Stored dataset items

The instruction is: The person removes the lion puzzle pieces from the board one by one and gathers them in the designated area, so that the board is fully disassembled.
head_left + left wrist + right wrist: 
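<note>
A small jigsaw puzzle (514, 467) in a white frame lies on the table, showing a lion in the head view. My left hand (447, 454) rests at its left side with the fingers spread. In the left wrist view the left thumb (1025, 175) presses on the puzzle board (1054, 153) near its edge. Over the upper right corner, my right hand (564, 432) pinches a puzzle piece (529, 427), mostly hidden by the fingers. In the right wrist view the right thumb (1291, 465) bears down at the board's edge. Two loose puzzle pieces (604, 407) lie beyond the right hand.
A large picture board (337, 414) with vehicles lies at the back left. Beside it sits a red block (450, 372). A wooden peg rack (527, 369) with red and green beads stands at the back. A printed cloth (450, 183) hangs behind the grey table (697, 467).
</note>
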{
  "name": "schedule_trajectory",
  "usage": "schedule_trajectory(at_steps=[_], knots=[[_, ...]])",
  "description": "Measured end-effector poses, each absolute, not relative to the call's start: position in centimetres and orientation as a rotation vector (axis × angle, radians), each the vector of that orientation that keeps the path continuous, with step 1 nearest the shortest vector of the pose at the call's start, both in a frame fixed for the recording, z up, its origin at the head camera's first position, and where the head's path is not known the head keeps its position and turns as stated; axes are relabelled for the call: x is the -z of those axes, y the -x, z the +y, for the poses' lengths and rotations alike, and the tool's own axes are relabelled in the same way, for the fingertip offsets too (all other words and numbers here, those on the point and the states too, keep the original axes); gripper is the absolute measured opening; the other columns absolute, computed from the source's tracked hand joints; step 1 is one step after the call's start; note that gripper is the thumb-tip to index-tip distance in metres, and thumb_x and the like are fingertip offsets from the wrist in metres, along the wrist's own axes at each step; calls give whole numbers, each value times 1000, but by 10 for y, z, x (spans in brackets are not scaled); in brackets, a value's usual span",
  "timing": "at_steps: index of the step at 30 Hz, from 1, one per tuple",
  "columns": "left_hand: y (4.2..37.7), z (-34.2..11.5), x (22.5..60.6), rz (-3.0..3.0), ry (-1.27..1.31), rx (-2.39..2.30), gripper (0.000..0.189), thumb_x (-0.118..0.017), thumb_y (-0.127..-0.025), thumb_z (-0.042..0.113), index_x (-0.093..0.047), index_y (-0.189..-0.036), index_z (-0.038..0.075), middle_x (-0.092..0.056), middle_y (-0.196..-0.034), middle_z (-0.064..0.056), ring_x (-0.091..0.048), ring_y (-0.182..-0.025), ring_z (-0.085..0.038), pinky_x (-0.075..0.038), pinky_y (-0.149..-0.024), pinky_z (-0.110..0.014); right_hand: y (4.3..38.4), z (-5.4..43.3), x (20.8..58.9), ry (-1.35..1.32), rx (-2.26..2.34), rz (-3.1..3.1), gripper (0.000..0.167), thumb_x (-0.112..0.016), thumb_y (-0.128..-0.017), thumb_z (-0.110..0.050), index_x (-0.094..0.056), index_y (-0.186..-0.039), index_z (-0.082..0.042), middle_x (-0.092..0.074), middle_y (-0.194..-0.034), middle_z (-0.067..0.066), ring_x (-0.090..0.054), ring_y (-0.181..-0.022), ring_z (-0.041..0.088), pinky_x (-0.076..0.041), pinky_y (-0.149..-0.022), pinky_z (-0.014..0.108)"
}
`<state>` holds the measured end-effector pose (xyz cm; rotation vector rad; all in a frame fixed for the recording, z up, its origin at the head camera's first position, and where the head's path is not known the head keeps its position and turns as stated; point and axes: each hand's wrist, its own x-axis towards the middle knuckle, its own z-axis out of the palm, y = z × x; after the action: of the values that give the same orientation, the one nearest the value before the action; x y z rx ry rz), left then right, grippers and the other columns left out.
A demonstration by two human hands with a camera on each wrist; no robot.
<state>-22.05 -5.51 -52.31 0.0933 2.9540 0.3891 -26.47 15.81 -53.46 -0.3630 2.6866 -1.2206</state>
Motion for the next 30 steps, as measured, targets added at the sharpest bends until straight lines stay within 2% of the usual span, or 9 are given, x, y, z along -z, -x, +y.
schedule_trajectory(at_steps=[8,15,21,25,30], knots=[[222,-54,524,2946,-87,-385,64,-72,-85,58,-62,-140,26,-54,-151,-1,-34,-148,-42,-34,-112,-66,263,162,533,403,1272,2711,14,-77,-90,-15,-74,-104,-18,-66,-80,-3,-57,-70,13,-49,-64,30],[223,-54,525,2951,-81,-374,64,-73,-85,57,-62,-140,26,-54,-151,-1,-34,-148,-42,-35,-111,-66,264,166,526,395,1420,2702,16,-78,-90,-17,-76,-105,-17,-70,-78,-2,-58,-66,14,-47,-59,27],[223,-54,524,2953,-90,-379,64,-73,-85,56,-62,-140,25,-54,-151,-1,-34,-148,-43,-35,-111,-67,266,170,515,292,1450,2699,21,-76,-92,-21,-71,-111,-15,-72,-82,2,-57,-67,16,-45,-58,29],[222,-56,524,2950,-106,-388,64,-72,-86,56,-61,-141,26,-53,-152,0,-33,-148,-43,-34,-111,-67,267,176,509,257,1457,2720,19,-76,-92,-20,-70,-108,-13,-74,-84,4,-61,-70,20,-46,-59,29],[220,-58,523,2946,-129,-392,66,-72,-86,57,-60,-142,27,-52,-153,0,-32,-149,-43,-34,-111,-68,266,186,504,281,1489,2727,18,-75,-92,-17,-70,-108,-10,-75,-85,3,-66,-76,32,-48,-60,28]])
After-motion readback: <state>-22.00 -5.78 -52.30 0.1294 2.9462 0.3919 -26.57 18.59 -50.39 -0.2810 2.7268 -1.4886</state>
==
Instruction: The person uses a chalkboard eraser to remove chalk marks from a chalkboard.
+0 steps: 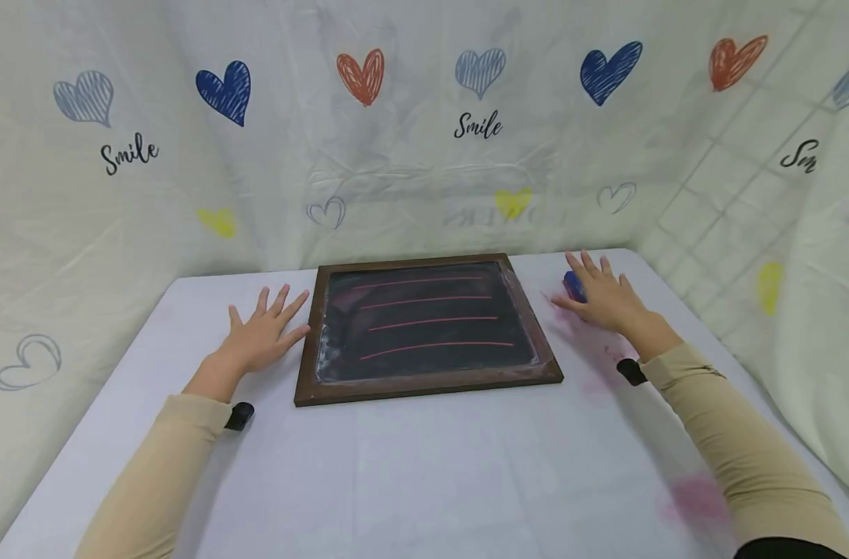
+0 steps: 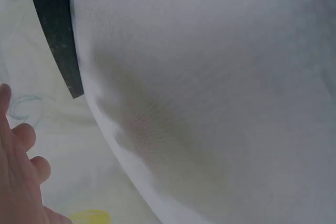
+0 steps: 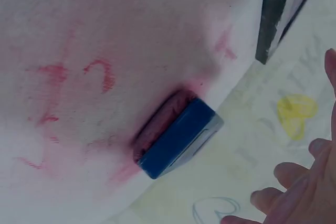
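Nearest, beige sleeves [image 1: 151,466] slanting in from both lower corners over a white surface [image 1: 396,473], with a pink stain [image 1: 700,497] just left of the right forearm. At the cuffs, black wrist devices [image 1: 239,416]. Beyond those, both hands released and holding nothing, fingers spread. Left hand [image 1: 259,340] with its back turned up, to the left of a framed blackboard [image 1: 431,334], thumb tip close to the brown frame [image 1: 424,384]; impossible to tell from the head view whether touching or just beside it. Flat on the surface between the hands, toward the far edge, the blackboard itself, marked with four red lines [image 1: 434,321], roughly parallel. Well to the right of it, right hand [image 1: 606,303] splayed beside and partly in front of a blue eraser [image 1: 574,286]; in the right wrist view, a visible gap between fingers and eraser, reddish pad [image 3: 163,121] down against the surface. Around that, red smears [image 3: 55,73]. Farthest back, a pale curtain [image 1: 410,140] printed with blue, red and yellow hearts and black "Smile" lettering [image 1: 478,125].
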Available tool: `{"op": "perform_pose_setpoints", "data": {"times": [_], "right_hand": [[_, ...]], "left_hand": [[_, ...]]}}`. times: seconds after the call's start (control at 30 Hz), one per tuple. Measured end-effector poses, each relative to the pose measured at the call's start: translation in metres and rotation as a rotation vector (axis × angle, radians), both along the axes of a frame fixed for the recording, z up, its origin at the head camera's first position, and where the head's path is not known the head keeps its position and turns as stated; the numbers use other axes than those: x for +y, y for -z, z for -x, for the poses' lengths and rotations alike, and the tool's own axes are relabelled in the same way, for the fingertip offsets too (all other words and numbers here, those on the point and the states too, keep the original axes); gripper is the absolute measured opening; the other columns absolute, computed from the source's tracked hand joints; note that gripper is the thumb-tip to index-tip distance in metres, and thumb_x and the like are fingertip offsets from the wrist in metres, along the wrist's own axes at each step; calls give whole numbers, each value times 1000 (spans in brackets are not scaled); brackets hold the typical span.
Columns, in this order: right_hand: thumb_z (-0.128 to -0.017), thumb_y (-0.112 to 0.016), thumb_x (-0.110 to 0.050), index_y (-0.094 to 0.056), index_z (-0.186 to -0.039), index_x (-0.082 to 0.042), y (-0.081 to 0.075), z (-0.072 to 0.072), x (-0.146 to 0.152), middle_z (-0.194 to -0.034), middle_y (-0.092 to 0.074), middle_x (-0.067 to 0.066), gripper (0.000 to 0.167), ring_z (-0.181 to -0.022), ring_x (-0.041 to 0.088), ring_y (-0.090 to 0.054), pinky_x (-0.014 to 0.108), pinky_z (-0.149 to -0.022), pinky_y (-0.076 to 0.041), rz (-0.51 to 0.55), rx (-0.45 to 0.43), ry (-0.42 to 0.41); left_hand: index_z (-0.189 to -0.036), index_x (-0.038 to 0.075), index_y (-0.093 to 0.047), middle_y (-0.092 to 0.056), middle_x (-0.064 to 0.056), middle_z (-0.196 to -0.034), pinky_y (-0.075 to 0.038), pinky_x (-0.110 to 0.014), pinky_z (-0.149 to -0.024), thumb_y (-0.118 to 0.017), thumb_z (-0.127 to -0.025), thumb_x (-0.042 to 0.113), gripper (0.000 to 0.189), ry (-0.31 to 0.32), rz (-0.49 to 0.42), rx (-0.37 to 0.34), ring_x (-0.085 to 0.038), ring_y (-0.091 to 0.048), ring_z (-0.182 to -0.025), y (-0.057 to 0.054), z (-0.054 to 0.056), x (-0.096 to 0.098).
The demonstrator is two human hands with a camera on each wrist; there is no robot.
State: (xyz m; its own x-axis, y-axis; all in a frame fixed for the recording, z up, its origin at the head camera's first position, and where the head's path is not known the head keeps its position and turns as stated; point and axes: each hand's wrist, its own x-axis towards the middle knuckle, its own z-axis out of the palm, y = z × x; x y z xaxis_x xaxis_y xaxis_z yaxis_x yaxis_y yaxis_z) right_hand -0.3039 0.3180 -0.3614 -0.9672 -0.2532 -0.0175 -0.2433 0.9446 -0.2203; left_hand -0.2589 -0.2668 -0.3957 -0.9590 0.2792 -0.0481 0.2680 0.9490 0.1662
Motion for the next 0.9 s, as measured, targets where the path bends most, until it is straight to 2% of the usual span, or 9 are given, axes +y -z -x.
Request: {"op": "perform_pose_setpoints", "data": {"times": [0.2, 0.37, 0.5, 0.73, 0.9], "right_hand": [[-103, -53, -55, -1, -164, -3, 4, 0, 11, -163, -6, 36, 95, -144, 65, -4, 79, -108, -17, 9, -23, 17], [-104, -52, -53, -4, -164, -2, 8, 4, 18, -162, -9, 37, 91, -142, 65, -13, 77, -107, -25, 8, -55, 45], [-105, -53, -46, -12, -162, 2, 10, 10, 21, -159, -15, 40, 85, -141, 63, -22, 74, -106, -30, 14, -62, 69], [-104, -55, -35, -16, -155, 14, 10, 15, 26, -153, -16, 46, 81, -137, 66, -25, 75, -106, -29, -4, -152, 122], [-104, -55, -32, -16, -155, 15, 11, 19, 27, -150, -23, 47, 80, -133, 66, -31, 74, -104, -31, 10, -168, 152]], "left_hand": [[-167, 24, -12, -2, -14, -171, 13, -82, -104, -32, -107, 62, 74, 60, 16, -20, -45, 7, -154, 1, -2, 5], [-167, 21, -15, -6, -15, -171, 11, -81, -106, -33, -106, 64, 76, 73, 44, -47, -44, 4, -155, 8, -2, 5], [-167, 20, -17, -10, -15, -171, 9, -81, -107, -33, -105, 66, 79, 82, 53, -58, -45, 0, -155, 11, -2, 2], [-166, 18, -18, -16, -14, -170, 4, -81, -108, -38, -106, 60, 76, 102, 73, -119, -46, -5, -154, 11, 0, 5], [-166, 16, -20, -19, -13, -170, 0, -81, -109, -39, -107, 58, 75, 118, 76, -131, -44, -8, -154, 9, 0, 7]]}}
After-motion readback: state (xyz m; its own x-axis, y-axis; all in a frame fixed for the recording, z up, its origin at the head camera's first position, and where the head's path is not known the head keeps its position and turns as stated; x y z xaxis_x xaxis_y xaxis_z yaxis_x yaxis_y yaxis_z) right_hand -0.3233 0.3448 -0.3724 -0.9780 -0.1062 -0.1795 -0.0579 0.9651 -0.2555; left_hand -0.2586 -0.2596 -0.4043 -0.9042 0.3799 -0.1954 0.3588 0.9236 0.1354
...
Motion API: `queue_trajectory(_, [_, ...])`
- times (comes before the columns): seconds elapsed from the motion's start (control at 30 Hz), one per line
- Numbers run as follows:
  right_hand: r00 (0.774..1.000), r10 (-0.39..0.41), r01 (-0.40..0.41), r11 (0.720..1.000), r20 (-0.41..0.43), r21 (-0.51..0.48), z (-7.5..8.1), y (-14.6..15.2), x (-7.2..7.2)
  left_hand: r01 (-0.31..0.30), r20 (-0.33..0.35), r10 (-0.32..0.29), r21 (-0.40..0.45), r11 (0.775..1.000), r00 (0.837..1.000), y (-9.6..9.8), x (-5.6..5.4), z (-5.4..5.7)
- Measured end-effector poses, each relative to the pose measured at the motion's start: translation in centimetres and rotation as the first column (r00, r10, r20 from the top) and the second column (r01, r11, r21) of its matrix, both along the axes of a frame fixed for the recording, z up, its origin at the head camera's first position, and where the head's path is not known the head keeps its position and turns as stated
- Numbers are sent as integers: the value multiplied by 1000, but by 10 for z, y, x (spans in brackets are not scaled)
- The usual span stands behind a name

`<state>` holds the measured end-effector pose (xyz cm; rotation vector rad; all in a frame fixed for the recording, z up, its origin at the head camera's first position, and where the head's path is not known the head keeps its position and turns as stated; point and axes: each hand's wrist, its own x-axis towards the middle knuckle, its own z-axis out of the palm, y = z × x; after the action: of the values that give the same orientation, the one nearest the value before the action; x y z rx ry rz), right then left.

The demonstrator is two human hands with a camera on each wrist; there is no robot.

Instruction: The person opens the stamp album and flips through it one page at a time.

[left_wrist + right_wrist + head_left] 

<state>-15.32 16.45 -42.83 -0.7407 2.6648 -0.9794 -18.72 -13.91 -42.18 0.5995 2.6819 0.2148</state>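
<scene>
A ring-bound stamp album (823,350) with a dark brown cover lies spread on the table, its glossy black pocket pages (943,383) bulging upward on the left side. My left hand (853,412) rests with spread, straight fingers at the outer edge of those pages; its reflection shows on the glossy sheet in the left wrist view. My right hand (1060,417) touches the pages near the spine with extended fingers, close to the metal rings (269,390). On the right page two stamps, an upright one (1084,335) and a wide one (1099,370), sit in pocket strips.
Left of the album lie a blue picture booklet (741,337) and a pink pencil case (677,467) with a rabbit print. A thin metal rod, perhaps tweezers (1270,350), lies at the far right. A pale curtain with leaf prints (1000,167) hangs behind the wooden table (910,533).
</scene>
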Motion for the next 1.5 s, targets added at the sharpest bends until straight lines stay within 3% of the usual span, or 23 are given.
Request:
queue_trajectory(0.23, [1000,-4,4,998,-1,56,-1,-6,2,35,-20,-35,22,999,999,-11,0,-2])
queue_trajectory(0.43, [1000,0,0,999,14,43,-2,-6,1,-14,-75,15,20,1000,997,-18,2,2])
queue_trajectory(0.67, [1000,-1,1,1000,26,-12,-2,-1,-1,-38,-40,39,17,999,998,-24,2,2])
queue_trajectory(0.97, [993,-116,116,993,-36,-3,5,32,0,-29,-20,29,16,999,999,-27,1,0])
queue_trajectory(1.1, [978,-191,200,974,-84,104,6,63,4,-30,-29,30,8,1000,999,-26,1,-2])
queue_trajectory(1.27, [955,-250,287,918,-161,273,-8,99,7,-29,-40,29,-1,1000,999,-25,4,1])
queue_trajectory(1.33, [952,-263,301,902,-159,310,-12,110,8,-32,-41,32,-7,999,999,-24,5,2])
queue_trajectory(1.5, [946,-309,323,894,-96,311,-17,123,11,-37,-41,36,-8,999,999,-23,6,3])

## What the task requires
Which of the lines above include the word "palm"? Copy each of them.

## Result
`<state>` holds the measured end-effector pose (xyz cm; rotation vector rad; all in a frame fixed for the recording, z up, its origin at the head camera's first position, and where the head's path is not known the head keeps its position and turns as stated; point and axes: each hand's wrist, its own x-axis towards the middle knuckle, its own z-axis out of the palm, y = z × x; after the action: of the values that give the same orientation, the one nearest the value before the action; x y z rx ry rz), left then right, grippers and the other columns left out.
State: (xyz m; its own x-axis, y-axis; all in a frame fixed for the recording, z up, its origin at the head camera's first position, and where the head's path is not known the head keeps its position and turns as stated; point and axes: each hand's wrist, its own x-axis towards the middle knuckle, its own z-axis out of the palm, y = z × x; x y z xaxis_x xaxis_y xaxis_z yaxis_x yaxis_y yaxis_z) right_hand -0.3039 0.3180 -0.3614 -0.9672 -0.2532 -0.0175 -0.2433 0.9446 -0.2203; left_hand -0.2589 -0.2668 -0.3957 -0.9590 0.2792 -0.0481 0.2680 0.9490 0.1662
`<state>` holds the measured end-effector pose (xyz cm; rotation vector rad; all in a frame fixed for the recording, z up, its origin at the head camera's first position, and where the head's path is not known the head keeps its position and turns as stated; point and axes: each hand's wrist, its own x-axis towards the middle knuckle, its own z-axis out of the palm, y = z × x; after the action: of the values that give the same orientation, the one nearest the value before the action; x y z rx ry rz), right then left.

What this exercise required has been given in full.